EXERCISE DESCRIPTION ▸
The word "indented" may appear in some lines of the data; copy every such line.

════════

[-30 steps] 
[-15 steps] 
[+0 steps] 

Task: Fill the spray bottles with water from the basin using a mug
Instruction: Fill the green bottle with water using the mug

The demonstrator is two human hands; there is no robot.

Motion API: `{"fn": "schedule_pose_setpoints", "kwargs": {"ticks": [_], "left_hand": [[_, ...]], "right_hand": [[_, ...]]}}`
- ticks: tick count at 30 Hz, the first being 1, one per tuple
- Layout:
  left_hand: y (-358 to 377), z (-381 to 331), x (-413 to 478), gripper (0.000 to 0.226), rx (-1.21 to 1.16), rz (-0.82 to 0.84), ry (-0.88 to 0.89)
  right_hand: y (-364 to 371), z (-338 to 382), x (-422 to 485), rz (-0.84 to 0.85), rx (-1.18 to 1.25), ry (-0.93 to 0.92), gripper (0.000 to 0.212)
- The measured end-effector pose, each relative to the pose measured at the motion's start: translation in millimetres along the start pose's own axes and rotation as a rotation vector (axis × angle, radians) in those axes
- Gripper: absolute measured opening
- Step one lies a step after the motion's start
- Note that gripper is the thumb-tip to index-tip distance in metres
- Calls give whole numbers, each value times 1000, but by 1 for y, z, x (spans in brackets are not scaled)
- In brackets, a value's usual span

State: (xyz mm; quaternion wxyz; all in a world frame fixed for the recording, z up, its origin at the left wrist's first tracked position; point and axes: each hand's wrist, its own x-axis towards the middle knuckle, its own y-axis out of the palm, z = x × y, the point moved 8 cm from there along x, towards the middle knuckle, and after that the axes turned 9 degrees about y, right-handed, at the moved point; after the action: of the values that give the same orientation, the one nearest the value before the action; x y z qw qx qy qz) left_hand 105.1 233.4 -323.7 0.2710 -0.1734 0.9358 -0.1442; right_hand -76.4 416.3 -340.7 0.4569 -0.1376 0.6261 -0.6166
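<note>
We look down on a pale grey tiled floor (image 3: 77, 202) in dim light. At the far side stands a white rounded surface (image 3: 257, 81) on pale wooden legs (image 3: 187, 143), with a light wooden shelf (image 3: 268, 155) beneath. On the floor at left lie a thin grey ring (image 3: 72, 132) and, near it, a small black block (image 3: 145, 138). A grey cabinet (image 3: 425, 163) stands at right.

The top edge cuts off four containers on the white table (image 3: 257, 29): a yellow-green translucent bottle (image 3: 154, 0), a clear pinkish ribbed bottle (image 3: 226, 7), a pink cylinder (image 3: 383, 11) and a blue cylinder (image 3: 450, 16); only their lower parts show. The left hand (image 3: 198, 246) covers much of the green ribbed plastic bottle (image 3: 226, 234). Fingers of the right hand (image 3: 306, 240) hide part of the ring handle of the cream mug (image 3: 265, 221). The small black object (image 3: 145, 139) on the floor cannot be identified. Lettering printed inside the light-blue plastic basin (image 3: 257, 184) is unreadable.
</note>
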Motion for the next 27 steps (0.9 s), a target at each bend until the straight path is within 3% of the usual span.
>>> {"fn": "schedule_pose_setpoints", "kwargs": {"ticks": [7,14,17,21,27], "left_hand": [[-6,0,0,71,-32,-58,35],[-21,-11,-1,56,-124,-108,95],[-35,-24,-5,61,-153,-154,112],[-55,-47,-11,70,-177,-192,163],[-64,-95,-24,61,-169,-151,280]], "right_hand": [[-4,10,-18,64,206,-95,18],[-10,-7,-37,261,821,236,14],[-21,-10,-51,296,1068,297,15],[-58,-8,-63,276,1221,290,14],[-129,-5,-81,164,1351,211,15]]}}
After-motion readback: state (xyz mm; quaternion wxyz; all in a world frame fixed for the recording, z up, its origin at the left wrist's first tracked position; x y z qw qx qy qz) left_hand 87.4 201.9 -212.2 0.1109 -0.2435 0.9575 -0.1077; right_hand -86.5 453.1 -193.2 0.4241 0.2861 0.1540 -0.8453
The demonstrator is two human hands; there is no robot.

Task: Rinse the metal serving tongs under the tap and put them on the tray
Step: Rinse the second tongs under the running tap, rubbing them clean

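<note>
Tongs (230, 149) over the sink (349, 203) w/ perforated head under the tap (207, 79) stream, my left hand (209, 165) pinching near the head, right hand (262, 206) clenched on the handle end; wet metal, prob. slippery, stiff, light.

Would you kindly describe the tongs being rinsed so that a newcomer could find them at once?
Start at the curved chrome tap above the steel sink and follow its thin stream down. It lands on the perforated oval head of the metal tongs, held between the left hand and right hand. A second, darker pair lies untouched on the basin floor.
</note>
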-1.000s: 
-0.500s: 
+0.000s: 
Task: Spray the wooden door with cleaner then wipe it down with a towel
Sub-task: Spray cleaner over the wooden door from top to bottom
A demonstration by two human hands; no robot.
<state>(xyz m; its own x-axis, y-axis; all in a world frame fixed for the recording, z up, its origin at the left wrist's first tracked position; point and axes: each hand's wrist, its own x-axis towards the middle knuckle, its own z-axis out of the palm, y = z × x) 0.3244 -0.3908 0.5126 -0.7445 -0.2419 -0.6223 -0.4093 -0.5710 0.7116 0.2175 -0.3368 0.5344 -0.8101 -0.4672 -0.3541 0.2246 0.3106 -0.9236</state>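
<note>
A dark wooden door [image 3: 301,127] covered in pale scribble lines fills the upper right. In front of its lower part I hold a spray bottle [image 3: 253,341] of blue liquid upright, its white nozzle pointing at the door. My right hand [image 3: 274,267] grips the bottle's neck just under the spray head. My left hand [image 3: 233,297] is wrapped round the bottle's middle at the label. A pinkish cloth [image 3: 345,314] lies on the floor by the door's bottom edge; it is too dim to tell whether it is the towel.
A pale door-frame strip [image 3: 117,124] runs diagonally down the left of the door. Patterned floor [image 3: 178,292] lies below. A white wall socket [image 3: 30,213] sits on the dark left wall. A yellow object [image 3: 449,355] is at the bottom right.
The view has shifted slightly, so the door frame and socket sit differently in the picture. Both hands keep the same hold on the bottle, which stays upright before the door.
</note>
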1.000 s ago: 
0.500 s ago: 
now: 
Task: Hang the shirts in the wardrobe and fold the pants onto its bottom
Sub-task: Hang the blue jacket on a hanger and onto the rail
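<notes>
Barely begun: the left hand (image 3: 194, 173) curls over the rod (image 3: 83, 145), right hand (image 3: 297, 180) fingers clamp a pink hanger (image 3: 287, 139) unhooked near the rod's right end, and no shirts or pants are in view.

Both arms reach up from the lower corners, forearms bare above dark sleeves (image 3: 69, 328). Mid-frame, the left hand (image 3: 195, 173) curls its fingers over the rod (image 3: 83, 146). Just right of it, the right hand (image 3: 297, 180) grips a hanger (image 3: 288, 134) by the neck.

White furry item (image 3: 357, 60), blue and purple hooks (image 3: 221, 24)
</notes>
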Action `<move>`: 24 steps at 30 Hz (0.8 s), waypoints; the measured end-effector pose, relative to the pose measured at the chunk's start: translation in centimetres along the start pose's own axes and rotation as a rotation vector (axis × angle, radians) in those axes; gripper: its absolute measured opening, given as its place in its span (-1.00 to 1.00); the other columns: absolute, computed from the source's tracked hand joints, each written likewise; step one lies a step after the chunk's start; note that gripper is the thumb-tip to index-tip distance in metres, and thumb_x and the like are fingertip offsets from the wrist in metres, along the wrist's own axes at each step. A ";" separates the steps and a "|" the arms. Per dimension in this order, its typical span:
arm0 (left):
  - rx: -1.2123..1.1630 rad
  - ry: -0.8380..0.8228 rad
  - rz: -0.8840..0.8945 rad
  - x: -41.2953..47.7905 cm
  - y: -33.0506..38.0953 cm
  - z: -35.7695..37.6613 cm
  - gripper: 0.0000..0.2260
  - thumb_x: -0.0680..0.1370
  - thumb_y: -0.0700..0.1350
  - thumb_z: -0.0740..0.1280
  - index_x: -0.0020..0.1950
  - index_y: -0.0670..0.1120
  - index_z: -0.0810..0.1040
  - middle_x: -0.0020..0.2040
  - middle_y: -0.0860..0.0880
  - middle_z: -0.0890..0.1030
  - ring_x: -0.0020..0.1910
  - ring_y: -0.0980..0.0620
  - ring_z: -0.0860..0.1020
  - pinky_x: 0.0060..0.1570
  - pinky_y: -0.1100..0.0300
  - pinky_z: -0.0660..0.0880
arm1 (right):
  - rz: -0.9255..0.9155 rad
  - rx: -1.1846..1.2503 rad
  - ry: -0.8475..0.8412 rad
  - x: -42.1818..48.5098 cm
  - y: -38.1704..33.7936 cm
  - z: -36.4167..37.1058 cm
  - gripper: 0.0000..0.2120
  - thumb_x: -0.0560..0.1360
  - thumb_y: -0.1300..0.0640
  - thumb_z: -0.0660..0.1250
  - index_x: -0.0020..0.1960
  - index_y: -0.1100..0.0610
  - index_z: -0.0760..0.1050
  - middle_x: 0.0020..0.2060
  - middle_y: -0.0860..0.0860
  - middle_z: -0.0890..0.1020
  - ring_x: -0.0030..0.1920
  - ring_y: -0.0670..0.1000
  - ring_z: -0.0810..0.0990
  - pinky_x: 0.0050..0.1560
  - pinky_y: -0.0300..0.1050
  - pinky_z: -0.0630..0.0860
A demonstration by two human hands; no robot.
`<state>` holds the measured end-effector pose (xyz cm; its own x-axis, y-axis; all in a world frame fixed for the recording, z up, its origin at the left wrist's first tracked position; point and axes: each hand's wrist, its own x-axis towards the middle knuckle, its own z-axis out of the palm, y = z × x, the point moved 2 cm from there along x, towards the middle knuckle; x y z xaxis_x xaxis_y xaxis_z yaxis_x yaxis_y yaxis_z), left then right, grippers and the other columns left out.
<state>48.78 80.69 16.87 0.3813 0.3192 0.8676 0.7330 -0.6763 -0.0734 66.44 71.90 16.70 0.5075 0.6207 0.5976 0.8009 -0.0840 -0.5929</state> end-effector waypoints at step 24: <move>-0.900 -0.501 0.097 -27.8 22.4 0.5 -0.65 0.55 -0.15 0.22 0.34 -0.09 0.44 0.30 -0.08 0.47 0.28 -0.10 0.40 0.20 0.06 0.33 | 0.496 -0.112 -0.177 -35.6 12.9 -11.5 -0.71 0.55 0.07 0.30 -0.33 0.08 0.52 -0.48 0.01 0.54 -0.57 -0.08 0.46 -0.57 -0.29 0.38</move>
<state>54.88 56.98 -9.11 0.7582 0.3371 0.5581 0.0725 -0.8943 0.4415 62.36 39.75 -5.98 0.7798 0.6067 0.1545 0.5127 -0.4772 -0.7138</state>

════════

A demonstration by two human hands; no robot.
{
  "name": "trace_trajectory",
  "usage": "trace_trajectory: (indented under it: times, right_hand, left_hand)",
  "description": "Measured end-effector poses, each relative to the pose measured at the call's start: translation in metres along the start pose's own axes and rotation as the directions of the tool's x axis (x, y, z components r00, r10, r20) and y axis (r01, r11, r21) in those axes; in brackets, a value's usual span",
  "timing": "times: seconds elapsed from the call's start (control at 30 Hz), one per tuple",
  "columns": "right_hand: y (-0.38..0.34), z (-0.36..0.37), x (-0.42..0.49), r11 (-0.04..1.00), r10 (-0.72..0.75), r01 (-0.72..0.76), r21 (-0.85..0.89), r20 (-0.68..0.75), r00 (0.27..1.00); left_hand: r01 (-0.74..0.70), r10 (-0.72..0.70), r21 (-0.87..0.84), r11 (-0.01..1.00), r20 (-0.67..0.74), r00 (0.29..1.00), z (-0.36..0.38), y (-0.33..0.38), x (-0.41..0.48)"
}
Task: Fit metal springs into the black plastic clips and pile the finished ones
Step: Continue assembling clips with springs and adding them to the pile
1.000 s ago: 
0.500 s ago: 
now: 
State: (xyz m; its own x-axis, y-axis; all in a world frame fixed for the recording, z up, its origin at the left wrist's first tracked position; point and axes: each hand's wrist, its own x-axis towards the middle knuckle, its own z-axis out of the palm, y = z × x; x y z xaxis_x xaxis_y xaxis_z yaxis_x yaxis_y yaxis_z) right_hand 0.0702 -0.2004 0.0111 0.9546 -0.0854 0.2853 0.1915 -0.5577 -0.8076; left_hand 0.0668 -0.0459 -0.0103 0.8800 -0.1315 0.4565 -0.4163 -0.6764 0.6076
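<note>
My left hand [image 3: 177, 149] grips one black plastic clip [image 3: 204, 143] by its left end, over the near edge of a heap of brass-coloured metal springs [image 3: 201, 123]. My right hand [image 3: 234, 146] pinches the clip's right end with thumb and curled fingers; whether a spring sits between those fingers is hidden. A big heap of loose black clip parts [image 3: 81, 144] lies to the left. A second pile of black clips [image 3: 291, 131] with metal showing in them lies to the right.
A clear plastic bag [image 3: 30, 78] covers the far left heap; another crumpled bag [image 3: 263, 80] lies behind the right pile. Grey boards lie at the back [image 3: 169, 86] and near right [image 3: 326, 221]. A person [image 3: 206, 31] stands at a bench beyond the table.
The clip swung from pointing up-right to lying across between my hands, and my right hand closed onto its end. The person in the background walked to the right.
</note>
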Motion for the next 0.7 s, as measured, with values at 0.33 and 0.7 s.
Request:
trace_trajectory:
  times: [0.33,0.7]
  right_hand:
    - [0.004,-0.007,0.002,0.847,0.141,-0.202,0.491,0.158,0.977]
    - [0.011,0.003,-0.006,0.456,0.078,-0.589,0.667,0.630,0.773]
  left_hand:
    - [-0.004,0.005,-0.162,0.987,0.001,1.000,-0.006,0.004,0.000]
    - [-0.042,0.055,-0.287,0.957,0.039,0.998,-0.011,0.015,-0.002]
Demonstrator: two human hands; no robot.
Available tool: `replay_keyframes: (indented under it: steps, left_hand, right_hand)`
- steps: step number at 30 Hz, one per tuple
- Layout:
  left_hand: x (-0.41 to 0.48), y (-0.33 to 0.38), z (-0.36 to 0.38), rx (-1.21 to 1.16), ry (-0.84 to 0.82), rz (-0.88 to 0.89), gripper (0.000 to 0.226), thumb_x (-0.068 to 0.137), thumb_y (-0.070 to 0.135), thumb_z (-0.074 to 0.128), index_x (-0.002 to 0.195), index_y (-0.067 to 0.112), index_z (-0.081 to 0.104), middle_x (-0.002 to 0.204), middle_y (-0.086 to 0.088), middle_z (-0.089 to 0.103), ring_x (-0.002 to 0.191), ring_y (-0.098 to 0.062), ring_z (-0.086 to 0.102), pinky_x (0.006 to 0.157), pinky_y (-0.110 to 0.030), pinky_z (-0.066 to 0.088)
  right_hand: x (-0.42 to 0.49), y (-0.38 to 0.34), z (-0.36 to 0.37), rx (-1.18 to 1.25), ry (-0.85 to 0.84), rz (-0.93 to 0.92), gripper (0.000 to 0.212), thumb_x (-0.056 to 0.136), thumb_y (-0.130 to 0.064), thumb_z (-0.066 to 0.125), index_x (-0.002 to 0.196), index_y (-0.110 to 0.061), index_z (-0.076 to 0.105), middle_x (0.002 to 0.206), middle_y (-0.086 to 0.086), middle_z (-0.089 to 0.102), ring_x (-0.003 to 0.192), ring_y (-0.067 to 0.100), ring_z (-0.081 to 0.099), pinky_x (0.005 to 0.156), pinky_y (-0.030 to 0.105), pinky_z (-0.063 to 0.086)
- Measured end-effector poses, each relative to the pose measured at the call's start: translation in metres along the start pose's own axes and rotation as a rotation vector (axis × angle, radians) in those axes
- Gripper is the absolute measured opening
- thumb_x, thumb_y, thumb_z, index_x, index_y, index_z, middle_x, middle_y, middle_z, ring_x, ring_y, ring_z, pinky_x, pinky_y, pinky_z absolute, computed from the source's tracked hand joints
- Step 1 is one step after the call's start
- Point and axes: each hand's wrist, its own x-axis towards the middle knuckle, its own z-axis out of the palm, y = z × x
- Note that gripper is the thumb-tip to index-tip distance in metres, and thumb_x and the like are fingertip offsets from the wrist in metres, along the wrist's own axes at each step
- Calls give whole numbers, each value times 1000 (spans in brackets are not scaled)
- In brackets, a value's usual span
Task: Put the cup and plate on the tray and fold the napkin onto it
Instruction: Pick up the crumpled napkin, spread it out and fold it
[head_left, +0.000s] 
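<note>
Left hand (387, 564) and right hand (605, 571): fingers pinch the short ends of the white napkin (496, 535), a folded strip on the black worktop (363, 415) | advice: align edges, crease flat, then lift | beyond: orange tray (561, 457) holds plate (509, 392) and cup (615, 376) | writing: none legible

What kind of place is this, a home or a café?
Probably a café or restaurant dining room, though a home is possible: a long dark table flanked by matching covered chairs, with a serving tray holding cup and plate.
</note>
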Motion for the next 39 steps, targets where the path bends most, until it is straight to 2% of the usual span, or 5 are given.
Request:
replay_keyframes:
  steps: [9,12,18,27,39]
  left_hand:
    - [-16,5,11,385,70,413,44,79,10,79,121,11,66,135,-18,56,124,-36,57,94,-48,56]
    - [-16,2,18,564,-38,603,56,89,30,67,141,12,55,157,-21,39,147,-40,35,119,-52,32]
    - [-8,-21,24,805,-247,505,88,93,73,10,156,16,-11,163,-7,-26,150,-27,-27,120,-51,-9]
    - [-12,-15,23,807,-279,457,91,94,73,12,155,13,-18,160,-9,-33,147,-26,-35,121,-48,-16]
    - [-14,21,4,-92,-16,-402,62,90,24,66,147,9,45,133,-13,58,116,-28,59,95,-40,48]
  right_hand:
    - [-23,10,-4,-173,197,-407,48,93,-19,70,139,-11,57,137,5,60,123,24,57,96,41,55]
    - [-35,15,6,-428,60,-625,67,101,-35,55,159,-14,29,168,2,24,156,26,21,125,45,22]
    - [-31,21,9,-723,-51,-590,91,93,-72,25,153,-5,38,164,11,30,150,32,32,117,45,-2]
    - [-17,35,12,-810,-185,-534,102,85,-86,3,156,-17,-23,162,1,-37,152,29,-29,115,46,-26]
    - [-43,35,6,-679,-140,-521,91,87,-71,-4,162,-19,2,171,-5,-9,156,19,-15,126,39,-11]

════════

SOLUTION FOR THIS EXERCISE ▸
  "usage": "trace_trajectory: (indented under it: times, right_hand, left_hand)",
Available tool: `replay_keyframes: (indented under it: steps, left_hand, right_hand)`

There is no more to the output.